In realtà, la sepoltura attuale di Gadda nel cimitero acattolico di Roma assume il valore di un atto ingiurioso, del più ingiurioso degli atti verso le rivendicazioni e le pretese di sangue e le convenzioni e la rispettabilità della famiglia. Ennesimo figlio che giace e sceglie di giacere lontano dalla cappella sacrosanta di famiglia, voltando le spalle in sepoltura solitaria e d’esilio, o meglio ancora in compagnia promiscua di compagni eletti da lui, peggio di un traditore e assassino e ingrato e figliuolo improdigo.

Così Giacomo Leopardi, dopo convivenza con Antonio Ranieri, che muore ed è sepolto a Napoli, offesa per tutto il casato che non si fa scrupolo di accusare Ranieri di circonvenzione, di sospetta e astuta manovra di sottrazione o, peggio ancora, di sequestro, per togliere e allontanare un figlio, non disubbidiente, il migliore dei figli, dalle braccia paterne e materne e dei fratelli (in realtà, tuttora gli eredi Leopardi non fingono di ignorare l’affronto, l’oltraggio, lo sgarbo, e di Recanati hanno fatto e continuano a fare il nido naturale e agognato e accogliente per l’ultimo e definitivo riposo, la culla ripristinata per il genio di famiglia, per l’orgoglio dei genitori e del paese: Recanati smemorata gestisce la memoria di Leopardi come se lo avesse in seno, come se fosse tra le sua braccia tornato amorevole alla famiglia. Si tratta, invece, di scappato di casa).

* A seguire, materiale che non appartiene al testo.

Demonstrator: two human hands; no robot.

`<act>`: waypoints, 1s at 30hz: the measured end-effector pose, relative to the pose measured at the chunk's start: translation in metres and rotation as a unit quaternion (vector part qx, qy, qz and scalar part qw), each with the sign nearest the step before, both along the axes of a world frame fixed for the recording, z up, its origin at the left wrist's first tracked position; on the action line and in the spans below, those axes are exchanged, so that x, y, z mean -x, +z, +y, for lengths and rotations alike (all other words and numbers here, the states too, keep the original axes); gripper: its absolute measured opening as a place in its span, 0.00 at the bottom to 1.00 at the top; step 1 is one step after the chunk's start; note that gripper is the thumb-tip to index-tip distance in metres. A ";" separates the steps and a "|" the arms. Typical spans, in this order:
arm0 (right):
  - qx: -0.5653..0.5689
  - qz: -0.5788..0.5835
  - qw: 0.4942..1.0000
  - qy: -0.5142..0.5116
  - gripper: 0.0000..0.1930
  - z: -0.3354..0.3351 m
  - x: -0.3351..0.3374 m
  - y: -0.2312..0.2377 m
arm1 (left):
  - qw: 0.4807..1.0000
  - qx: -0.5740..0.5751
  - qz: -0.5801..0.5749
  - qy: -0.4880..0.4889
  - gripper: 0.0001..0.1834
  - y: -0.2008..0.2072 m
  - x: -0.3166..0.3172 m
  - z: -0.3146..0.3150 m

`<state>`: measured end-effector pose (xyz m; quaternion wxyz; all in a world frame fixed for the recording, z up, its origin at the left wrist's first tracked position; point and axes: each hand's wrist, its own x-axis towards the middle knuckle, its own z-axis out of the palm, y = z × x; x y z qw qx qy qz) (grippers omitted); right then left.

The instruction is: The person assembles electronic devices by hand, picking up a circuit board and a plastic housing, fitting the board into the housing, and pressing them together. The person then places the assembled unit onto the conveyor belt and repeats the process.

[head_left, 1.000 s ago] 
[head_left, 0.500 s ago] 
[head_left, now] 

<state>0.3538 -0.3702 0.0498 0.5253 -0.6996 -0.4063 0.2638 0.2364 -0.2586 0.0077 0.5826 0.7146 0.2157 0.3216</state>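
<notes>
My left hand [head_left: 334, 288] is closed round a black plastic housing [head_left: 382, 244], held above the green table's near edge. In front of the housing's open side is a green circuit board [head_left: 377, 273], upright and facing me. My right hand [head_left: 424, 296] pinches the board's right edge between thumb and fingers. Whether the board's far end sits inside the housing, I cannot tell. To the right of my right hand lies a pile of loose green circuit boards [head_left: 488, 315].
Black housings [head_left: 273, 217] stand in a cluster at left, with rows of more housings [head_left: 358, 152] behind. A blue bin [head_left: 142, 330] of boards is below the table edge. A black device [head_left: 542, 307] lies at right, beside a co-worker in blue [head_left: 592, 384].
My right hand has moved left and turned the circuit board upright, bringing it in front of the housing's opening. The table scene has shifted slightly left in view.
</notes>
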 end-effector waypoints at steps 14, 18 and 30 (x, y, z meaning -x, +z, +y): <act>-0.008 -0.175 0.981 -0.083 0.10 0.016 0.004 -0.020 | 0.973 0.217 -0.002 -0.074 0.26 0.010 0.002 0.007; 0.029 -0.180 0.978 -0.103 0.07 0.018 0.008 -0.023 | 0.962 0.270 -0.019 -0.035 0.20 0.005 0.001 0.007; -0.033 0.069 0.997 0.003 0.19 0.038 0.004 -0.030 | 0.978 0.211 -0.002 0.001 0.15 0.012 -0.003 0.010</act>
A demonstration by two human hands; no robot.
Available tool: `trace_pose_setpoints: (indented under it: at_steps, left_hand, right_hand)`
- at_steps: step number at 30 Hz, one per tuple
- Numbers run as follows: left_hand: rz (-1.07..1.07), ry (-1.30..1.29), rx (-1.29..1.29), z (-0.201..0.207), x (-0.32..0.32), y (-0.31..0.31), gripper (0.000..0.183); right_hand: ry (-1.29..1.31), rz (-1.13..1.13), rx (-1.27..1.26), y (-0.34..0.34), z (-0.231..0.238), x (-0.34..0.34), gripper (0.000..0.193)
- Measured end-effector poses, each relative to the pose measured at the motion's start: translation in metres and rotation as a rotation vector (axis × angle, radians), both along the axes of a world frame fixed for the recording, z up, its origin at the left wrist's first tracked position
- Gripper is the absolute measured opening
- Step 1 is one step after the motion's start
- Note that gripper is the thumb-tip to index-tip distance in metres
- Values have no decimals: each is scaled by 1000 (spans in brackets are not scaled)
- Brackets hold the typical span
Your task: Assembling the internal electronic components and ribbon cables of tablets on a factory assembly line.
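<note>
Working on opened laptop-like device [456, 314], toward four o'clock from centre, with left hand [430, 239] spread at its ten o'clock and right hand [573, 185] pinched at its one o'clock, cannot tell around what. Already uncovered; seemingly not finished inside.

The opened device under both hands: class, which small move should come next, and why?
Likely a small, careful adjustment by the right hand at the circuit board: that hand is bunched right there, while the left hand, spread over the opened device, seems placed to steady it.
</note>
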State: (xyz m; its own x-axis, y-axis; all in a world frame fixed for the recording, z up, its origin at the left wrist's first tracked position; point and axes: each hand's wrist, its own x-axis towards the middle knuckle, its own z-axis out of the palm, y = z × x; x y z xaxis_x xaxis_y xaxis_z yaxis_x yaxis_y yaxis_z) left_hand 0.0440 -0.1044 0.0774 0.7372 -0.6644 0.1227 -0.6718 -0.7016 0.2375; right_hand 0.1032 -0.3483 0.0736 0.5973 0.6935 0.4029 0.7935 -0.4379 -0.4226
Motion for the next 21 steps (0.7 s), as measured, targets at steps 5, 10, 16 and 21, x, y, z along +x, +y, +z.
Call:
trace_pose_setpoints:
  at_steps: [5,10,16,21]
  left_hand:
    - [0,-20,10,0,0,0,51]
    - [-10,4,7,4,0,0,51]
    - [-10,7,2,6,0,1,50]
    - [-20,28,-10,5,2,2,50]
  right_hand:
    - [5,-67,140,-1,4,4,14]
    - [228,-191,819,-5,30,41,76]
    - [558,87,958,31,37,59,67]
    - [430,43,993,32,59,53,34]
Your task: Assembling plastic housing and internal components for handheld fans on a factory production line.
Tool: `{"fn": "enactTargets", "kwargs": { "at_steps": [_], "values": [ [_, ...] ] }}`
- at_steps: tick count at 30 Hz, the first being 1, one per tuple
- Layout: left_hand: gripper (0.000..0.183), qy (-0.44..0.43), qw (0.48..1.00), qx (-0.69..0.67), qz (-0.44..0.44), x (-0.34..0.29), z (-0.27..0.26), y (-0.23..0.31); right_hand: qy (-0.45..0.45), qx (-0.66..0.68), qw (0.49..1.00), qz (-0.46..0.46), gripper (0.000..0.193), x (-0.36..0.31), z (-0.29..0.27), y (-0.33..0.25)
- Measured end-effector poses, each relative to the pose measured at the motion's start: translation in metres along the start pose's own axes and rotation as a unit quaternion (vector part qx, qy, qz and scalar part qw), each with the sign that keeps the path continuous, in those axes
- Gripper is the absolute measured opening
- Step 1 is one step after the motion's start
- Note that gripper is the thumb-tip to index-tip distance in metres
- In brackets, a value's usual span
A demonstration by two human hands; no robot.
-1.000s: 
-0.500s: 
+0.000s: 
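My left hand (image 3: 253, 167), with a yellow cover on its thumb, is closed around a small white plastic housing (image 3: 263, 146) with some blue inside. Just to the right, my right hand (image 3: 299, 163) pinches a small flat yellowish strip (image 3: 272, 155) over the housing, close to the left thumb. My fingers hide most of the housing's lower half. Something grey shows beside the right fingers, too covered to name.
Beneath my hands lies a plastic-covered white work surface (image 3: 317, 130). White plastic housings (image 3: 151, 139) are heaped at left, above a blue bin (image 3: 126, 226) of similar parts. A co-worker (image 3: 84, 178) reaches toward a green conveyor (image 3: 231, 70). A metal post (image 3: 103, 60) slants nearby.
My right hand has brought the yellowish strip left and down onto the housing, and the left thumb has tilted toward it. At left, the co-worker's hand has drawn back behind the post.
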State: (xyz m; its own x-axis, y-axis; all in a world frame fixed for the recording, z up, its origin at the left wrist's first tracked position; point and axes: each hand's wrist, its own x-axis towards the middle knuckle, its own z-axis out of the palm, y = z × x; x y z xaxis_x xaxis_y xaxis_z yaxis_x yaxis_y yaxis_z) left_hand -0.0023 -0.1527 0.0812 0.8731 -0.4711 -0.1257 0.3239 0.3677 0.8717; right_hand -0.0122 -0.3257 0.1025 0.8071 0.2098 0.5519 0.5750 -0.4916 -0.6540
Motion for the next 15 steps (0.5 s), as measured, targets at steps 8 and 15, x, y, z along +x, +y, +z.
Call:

A Longone al Segrino giacciono il papà e la mamma e la sorella e il fratello (quello così tragicamente e prematuramente strappato all’affetto dei suoi) di Carlo Emilio Gadda: l’intera famiglia tranne lui; famiglia insieme ricostituita, pascolianamente consolata direbbesi, se non fosse per il dispetto di Carlo Emilio, relegatosi a Roma, in tomba non battezzata e cimitero sconsacrato, nelle latebre e nelle luci abbacinanti di suolo meridionale, estraneo suolo, offesa per l’intera terra di Lombardia. Gadda appartiene ai figli disubbidienti e vendicativi fino all’estremo della ferocia.

«La Repubblica» così riportava, il giorno dopo, 3 novembre 2000, l’evento, non senza involontaria e gaddesca comicità: Gadda nel cimitero acattolico finita la querelle con Milano. Una lapide sobria, così com’è sobria la dedica di Mario Luzi incisa sul travertino: «Qui, nel cuore antico e sempre vivo di sogni e utopie Roma dà asilo alle spoglie di Carlo Emilio Gadda, geniale e studioso artista dalle forti passioni morali e civili, signore della prosa». «Ieri a Testaccio, nel cimitero acattolico per stranieri dove Gadda cercava ispirazione sulla tomba di Shelley, si è chiusa la querelle tra Roma e Milano sulle spoglie dell’autore di “Quer pasticciaccio brutto de via Merulana”. Palazzo Marino voleva seppellire il “gran lombardo” nel cimitero monumentale dove riposa, tra l’altro, Manzoni. Ma alla fine, forti delle ultime volontà, si è deciso per l’acattolico. Con il pieno accordo di tutti, tanto che ieri ha partecipato alla cerimonia anche un “inviato” del sindaco Albertini. “Gadda ‒ ha detto Francesco Rutelli ‒ è stato uno degli artefici funambolici e sorprendenti di una nuova stagione della lingua italiana. Personaggi come Gadda e Pasolini, ma anche come Moravia e tanti altri oggi ci mancano”».

  1. Cfr. Quattro interviste televisive a Gadda, a cura di Giulio Ungarelli, Torino, Nuova ERI/Video RAI, 1993.